_To do_
Transcribe all of the records exactly, leaving every line as it is.

*** Provided information

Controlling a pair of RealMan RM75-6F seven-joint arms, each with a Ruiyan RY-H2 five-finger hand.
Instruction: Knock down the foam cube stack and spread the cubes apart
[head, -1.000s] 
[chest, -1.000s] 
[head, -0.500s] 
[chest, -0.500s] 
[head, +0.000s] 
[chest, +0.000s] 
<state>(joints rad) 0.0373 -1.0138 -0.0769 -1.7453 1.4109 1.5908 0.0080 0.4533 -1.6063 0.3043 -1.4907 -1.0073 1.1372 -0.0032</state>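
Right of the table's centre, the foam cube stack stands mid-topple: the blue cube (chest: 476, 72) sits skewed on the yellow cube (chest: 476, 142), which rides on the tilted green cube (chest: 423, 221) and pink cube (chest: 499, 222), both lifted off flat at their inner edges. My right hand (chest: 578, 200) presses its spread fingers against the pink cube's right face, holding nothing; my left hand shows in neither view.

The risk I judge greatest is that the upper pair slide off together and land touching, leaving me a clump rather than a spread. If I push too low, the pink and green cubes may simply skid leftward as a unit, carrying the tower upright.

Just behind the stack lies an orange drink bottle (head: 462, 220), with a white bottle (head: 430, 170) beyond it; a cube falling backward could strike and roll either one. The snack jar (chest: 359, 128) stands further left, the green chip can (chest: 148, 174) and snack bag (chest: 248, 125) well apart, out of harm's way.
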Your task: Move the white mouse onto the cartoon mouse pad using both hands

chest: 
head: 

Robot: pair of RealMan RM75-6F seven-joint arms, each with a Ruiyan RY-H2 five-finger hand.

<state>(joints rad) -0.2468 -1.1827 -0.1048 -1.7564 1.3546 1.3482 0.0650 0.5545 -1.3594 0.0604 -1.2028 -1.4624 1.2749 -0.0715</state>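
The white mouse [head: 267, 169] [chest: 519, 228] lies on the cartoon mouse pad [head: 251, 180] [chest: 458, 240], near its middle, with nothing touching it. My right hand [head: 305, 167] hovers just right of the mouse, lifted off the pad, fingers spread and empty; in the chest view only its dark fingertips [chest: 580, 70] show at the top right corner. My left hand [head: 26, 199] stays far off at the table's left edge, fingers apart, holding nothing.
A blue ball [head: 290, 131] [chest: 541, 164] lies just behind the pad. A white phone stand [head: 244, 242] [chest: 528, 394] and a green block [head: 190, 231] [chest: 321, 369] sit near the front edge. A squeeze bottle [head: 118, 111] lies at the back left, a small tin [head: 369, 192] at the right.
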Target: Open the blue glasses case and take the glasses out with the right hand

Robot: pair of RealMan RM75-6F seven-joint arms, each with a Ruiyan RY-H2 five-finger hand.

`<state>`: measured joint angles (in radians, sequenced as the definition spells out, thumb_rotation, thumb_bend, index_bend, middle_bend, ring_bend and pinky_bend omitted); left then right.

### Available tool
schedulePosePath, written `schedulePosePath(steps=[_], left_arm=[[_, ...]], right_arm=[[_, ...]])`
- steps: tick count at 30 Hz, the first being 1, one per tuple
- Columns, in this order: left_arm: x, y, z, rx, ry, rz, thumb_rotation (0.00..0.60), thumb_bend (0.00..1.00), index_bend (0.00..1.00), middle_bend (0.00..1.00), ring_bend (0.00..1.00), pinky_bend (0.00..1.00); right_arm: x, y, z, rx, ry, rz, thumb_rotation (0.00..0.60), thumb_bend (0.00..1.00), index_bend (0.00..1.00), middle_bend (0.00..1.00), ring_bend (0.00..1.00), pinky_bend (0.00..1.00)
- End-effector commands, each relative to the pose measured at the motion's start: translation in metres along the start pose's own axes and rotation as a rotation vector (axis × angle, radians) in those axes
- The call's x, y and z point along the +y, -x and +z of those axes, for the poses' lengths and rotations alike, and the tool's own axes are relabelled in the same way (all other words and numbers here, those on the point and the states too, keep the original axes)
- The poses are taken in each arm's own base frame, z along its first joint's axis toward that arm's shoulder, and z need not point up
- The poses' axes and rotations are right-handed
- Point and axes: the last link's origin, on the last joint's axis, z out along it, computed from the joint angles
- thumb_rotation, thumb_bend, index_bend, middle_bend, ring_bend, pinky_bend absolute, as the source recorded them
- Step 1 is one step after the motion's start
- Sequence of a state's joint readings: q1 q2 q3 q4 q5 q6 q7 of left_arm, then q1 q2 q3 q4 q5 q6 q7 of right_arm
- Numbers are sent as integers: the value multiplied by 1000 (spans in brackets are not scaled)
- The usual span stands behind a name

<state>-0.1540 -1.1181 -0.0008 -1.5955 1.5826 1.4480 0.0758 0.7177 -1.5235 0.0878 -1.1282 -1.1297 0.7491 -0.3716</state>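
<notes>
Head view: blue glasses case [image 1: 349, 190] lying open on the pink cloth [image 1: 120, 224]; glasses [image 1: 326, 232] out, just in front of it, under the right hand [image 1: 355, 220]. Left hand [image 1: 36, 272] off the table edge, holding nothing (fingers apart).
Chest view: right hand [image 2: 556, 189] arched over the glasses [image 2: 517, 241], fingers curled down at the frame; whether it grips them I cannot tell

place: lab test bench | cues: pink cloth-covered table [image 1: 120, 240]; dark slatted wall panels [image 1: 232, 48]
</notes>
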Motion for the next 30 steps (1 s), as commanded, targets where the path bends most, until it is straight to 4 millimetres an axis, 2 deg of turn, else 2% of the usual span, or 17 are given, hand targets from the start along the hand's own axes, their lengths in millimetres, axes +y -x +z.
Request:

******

_Exercise result_
Controlling a pair of RealMan RM75-6F seven-joint arms, each with a Ruiyan RY-H2 five-finger hand.
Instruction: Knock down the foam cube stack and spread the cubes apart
[head, -1.000s] 
[chest, -1.000s] 
[head, -0.500s] 
[chest, -0.500s] 
[head, +0.000s] 
[chest, +0.000s] 
<state>(joints rad) 0.0373 -1.0138 -0.0769 -1.7453 1.4109 1.5908 0.0080 0.4533 -1.6063 0.3043 -1.4907 -1.0073 1.1372 -0.0032</state>
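Right of the table's centre, the foam cube stack stands mid-topple: the blue cube (chest: 476, 72) sits skewed on the yellow cube (chest: 476, 142), which rides on the tilted green cube (chest: 423, 221) and pink cube (chest: 499, 222), both lifted off flat at their inner edges. My right hand (chest: 578, 200) presses its spread fingers against the pink cube's right face, holding nothing; my left hand shows in neither view.

The risk I judge greatest is that the upper pair slide off together and land touching, leaving me a clump rather than a spread. If I push too low, the pink and green cubes may simply skid leftward as a unit, carrying the tower upright.

Just behind the stack lies an orange drink bottle (head: 462, 220), with a white bottle (head: 430, 170) beyond it; a cube falling backward could strike and roll either one. The snack jar (chest: 359, 128) stands further left, the green chip can (chest: 148, 174) and snack bag (chest: 248, 125) well apart, out of harm's way.
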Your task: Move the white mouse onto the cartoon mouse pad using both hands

chest: 
head: 

Robot: pair of RealMan RM75-6F seven-joint arms, each with a Ruiyan RY-H2 five-finger hand.

<state>(joints rad) -0.2468 -1.1827 -0.1048 -1.7564 1.3546 1.3482 0.0650 0.5545 -1.3594 0.0604 -1.2028 -1.4624 1.2749 -0.0715</state>
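The white mouse [head: 267, 169] [chest: 519, 228] lies on the cartoon mouse pad [head: 251, 180] [chest: 458, 240], near its middle, with nothing touching it. My right hand [head: 305, 167] hovers just right of the mouse, lifted off the pad, fingers spread and empty; in the chest view only its dark fingertips [chest: 580, 70] show at the top right corner. My left hand [head: 26, 199] stays far off at the table's left edge, fingers apart, holding nothing.
A blue ball [head: 290, 131] [chest: 541, 164] lies just behind the pad. A white phone stand [head: 244, 242] [chest: 528, 394] and a green block [head: 190, 231] [chest: 321, 369] sit near the front edge. A squeeze bottle [head: 118, 111] lies at the back left, a small tin [head: 369, 192] at the right.
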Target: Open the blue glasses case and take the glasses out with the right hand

Robot: pair of RealMan RM75-6F seven-joint arms, each with a Ruiyan RY-H2 five-finger hand.

`<state>`: measured joint angles (in radians, sequenced as the definition spells out, thumb_rotation, thumb_bend, index_bend, middle_bend, ring_bend and pinky_bend omitted); left then right.

### Available tool
schedulePosePath, written `schedulePosePath(steps=[_], left_arm=[[_, ...]], right_arm=[[_, ...]])`
- steps: tick count at 30 Hz, the first being 1, one per tuple
- Columns, in this order: left_arm: x, y, z, rx, ry, rz, thumb_rotation (0.00..0.60), thumb_bend (0.00..1.00), index_bend (0.00..1.00), middle_bend (0.00..1.00), ring_bend (0.00..1.00), pinky_bend (0.00..1.00); right_arm: x, y, z, rx, ry, rz, thumb_rotation (0.00..0.60), thumb_bend (0.00..1.00), index_bend (0.00..1.00), middle_bend (0.00..1.00), ring_bend (0.00..1.00), pinky_bend (0.00..1.00)
- End-effector commands, each relative to the pose measured at the motion's start: translation in metres along the start pose's own axes and rotation as a rotation vector (axis × angle, radians) in those axes
- The call's x, y and z point along the +y, -x and +z of those axes, for the poses' lengths and rotations alike, and the tool's own axes are relabelled in the same way (all other words and numbers here, those on the point and the states too, keep the original axes)
- The poses are taken in each arm's own base frame, z along its first joint's axis toward that arm's shoulder, and z need not point up
- The poses' axes and rotations are right-handed
- Point and axes: the last link's origin, on the last joint's axis, z out along it, computed from the joint angles
- thumb_rotation, thumb_bend, index_bend, middle_bend, ring_bend, pinky_bend absolute, as the source recorded them
- Step 1 is one step after the motion's start
- Sequence of a state's joint readings: q1 q2 q3 q4 q5 q6 q7 of left_arm, then q1 q2 q3 q4 q5 q6 q7 of right_arm
- Numbers are sent as integers: the value multiplied by 1000 (spans in brackets are not scaled)
- The usual span stands behind a name

<state>-0.1540 -1.1181 -0.0008 -1.5955 1.5826 1.4480 0.0758 0.7177 -1.5235 0.0878 -1.1282 -1.1297 0.7491 -0.3716</state>
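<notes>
Head view: blue glasses case [image 1: 349, 190] lying open on the pink cloth [image 1: 120, 224]; glasses [image 1: 326, 232] out, just in front of it, under the right hand [image 1: 355, 220]. Left hand [image 1: 36, 272] off the table edge, holding nothing (fingers apart).
Chest view: right hand [image 2: 556, 189] arched over the glasses [image 2: 517, 241], fingers curled down at the frame; whether it grips them I cannot tell

place: lab test bench | cues: pink cloth-covered table [image 1: 120, 240]; dark slatted wall panels [image 1: 232, 48]
</notes>
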Motion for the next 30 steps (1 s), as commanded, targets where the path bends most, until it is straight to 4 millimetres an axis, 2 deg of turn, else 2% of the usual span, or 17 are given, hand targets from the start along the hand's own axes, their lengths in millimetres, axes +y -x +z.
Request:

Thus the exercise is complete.